Fibrates (e.g., Fenofibrate, Gemfibrozil) activate lipoprotein lipase (LPL), an enzyme that breaks down triglycerides in VLDL and chylomicrons. This action reduces triglyceride levels and VLDL production in the liver. Fibrates also increase HDL levels. They are particularly effective for patients with high triglyceride levels (hypertriglyceridemia). Fibrates achieve this by binding to PPAR-alpha receptors, which regulate lipid metabolism. Side effects can include liver toxicity and muscle pain, and they should be used cautiously with statins.
Nicotinic acid (Niacin) primarily acts on adipose tissue to inhibit hormone-sensitive lipase (HSL). HSL is responsible for breaking down stored triglycerides into free fatty acids. By reducing the release of free fatty acids, less fatty acids are available for the liver to synthesize triglycerides and VLDL, thereby decreasing LDL levels. Niacin also increases HDL levels. Common side effects include flushing of the face, hyperuricemia (which can lead to gout), and liver toxicity.

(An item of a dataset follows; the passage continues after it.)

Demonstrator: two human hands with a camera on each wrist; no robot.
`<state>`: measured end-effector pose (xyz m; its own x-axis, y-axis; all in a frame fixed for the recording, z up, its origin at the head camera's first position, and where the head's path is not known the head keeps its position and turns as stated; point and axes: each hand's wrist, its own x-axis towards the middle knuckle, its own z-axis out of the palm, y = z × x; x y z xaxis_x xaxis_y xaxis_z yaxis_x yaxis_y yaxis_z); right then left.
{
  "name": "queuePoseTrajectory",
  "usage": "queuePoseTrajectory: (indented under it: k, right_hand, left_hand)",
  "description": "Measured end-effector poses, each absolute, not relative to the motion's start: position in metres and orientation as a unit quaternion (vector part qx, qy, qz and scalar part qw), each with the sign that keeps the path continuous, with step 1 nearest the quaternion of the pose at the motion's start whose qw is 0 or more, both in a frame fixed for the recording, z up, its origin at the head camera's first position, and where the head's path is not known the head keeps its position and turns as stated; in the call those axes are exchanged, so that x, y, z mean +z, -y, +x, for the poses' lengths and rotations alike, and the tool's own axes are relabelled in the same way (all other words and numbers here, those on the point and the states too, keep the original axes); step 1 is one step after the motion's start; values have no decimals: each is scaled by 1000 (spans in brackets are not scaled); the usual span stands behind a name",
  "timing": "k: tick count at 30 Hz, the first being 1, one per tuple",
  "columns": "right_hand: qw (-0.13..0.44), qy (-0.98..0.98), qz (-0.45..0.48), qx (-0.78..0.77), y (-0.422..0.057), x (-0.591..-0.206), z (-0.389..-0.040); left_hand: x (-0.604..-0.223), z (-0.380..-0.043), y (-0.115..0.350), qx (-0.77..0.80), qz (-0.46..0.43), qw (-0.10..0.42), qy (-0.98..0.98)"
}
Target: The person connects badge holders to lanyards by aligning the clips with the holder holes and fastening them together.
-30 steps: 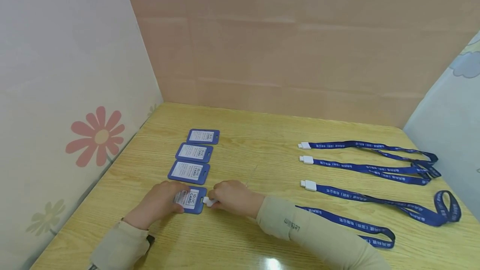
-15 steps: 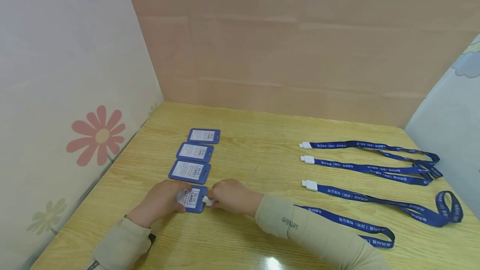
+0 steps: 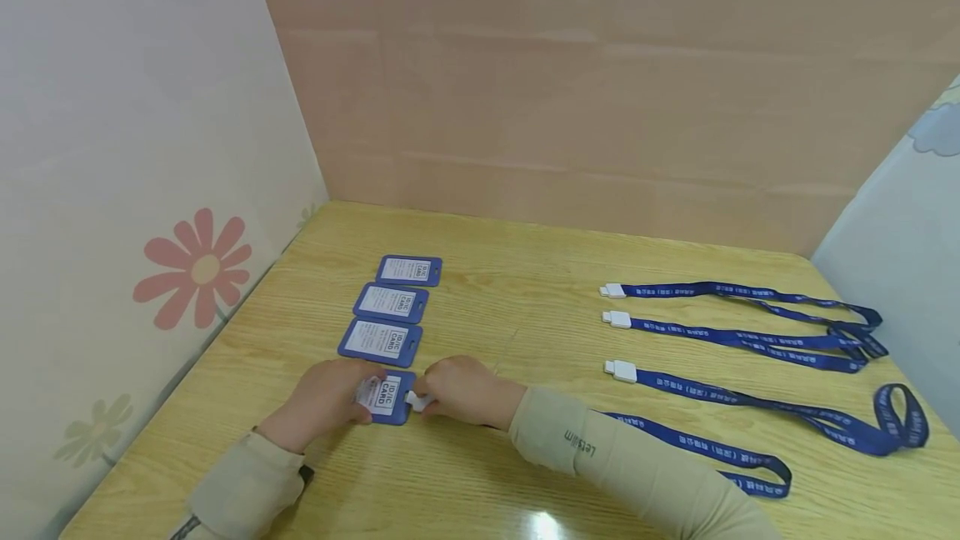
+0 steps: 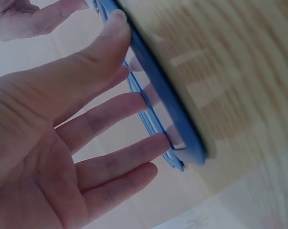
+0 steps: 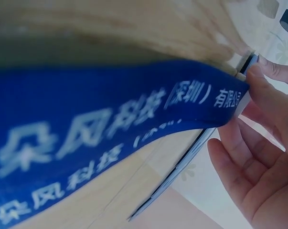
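A blue badge holder (image 3: 390, 408) with a white ID/IC card lies nearest the front of the table, its slotted end to the right. My left hand (image 3: 322, 400) grips its left part; in the left wrist view the thumb (image 4: 116, 28) presses one long edge and the fingers reach the opposite one. At the slotted end, my right hand (image 3: 459, 390) pinches a white lanyard clip (image 3: 417, 401), whose tip meets the slot. The clip is mostly covered by the fingers. From it a blue printed strap (image 5: 134, 112) runs back under the right forearm.
Behind the held one, three more badge holders (image 3: 380, 342) lie in a column. On the right, three blue lanyards (image 3: 690, 387) stretch sideways, white clips (image 3: 620, 371) toward the middle. The looped end of the held lanyard (image 3: 757, 461) shows past the right sleeve. Walls stand behind and beside the table.
The white clip has turned slightly in the right fingers, and less of it shows. Both hands stay at the same badge holder. The head view has shifted a little.
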<state>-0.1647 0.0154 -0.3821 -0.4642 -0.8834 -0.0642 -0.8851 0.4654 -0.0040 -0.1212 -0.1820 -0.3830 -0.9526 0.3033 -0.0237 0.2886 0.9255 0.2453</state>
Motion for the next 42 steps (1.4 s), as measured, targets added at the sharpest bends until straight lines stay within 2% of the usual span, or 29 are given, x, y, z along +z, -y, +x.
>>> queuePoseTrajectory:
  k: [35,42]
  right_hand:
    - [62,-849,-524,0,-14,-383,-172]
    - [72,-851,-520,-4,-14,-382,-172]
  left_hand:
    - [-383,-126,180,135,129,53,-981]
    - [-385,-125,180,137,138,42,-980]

This class includes only one drug, Ezetimibe. It works by selectively inhibiting the absorption of dietary and biliary cholesterol in the small intestine. Specifically, Ezetimibe blocks the Niemann-Pick C1-Like protein (NPC1L1) transporter, which is responsible for cholesterol uptake into intestinal cells. By preventing cholesterol absorption into the bloodstream, Ezetimibe reduces cholesterol delivery to the liver, prompting the liver to increase LDL receptors and clear more LDL from circulation. Ezetimibe is well-tolerated and often used in combination with statins to achieve greater LDL reduction, with minimal side effects.